HC Deb 30 January 1974 vol 868 cc417-9
4. Mr. Mayhew

asked the Secretary of State for Foreign and Commonwealth Affairs what proposals he has advanced as Her Majesty's Government's contribution to the work of the Geneva peace conference.

5. Mr. Dykes

asked the Secretary of State for Foreign and Commonwealth Affairs if he will make a further statement on the progress of the Geneva Middle East peace negotiations.

Lord Balniel

I refer to the statement my right hon. Friend made on 21st January about the latest developments in the Middle East. Our discussions with other Governments about the way ahead must remain confidential.—[Vol. 867, c. 1202–4.]

Mr.
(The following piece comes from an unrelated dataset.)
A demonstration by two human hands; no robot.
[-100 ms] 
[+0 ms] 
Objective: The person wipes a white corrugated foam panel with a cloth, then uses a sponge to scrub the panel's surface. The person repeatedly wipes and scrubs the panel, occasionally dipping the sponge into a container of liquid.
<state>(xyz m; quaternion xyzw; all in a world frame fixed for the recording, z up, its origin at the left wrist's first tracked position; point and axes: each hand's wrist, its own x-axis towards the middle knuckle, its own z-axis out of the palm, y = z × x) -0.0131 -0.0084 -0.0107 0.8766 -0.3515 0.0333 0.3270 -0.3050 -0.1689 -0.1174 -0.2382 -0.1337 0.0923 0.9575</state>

Mayhew

What plans will the Government put forward as a member of the Security Council about the strength and disposition of a United National peacekeeping force on the Israeli frontiers?

Lord Balniel

We have been assiduously kept informed by the United States Government on their discussions and their efforts, and they have continuously asked us for our comments. The best way for progress is that the tactical approach should remain confidential, but our policy, of course, remains firmly based on Security Council Resolution No. 242.

Mr. Dykes

Since there is at least the germ of an understanding of some sort between Egypt and Israel, and as Israel has now made very useful and constructive concessions, which were overdue, to try to get a more fundamental agreement going, what pressure will my noble Friend put on Syria to make concomitant concessions at the other end of the area so that a realistic settlement may finally be negotiated without Israel having to make too many concessions before the other side does?

Lord Balniel

It would be logical that, following the disengagement between the Egyptian and Israeli forces, attention should increasingly be turned to the proximity of the Israeli and Syrian forces. How this is approached tactically should be left to those who are initiating the discussions, but this is clearly a matter which must be considered very soon.

Mr. Goronwy Roberts

Does not the Minister agree that the United Kingdom has considerable experience of this kind of peace-keeping operation, the kind of operation which will take over from the existing United Nations presence on the spot, and have we not worked out to a considerable extent the models for such an operation, based on our experience in Cyprus and other parts of the world? Will the noble Lord undertake that all our information and experience is made available to the United Nations or, in this case, direct to the United States?

Lord Balniel

I confirm that considerable work has been done by the British Government on preparing proposals for guaranteeing the just and lasting settlement which we all want to see achieved. Our proposals have been made available to the Governments concerned.